Die Aktie von ABO Energy erlebt einen dramatischen Absturz. Nach einer bereits im November erfolgten Gewinnwarnung schockt das Unternehmen Investoren erneut mit einer massiven Prognosesenkung für 2025. Das Papier bricht um rund 45 Prozent ein und notiert nur noch bei etwa 5,34 Euro. Die Kapitalmärkte reagieren gnadenlos auf die zweite schlechte Nachricht innerhalb weniger Monate.

Von minus 95 auf minus 170 Millionen Euro

Die Zahlen sind ernüchternd: ABO Energy rechnet nun mit einem Konzernjahresfehlbetrag von rund 170 Millionen Euro – eine drastische Verschlechterung gegenüber der erst kürzlich angepassten Prognose von minus 95 Millionen Euro. Die Konzerngesamtleistung wird voraussichtlich nur noch 230 Millionen Euro erreichen, statt der zuvor prognostizierten 250 Millionen Euro.

Die Geschäftsführung führt die Korrektur auf zwei Hauptfaktoren zurück: Rund 40 Millionen Euro entfallen auf zeitliche Verschiebungen, weitere 35 Millionen Euro resultieren aus Wertberichtigungen aufgrund aktueller Marktveränderungen in Deutschland und international.

Verkäufe und Abrechnungen verzögern sich

Konkret betreffen die Verschiebungen für 2025 eingeplante Rechteverkäufe von Wind- und Batterieprojekten in Deutschland, die nicht wie geplant realisiert werden konnten. Hinzu kommen verzögerte Abrechnungen von bereits erbrachten Entwicklungsleistungen sowie die ausbleibende Abnahme von eingeplanten Bauleistungen.

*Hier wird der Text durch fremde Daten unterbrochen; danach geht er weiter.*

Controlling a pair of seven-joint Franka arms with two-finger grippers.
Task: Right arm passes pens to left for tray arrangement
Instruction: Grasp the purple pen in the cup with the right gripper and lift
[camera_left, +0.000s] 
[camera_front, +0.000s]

Die Geschäftsführung betont zwar weiterhin ihre Überzeugung vom Erfolg des begonnenen Effizienz- und Transformationsprogramms. Doch die Märkte zeigen sich skeptisch: Nach zwei Gewinnwarnungen in kurzer Folge dürfte das Vertrauen der Anleger massiv gelitten haben.

Totalverlust rückt näher

Mit dem heutigen Kurseinbruch hat sich die Aktie von ihren einstigen Höchstständen dramatisch entfernt. Die Investoren fragen sich, ob weitere negative Überraschungen folgen werden. Die wiederholte Unfähigkeit, die eigenen Prognosen zu erfüllen, wirft ernsthafte Fragen zur Planungsqualität und zur Transparenz des Managements auf.

Besonders bitter: Die Verschiebungen betreffen zentrale Geschäftsbereiche wie Rechteverkäufe und Projektabrechnungen – also das Kerngeschäft des Unternehmens. Dass hier gleich mehrere Positionen gleichzeitig nicht wie erwartet laufen, deutet auf systematische Probleme hin.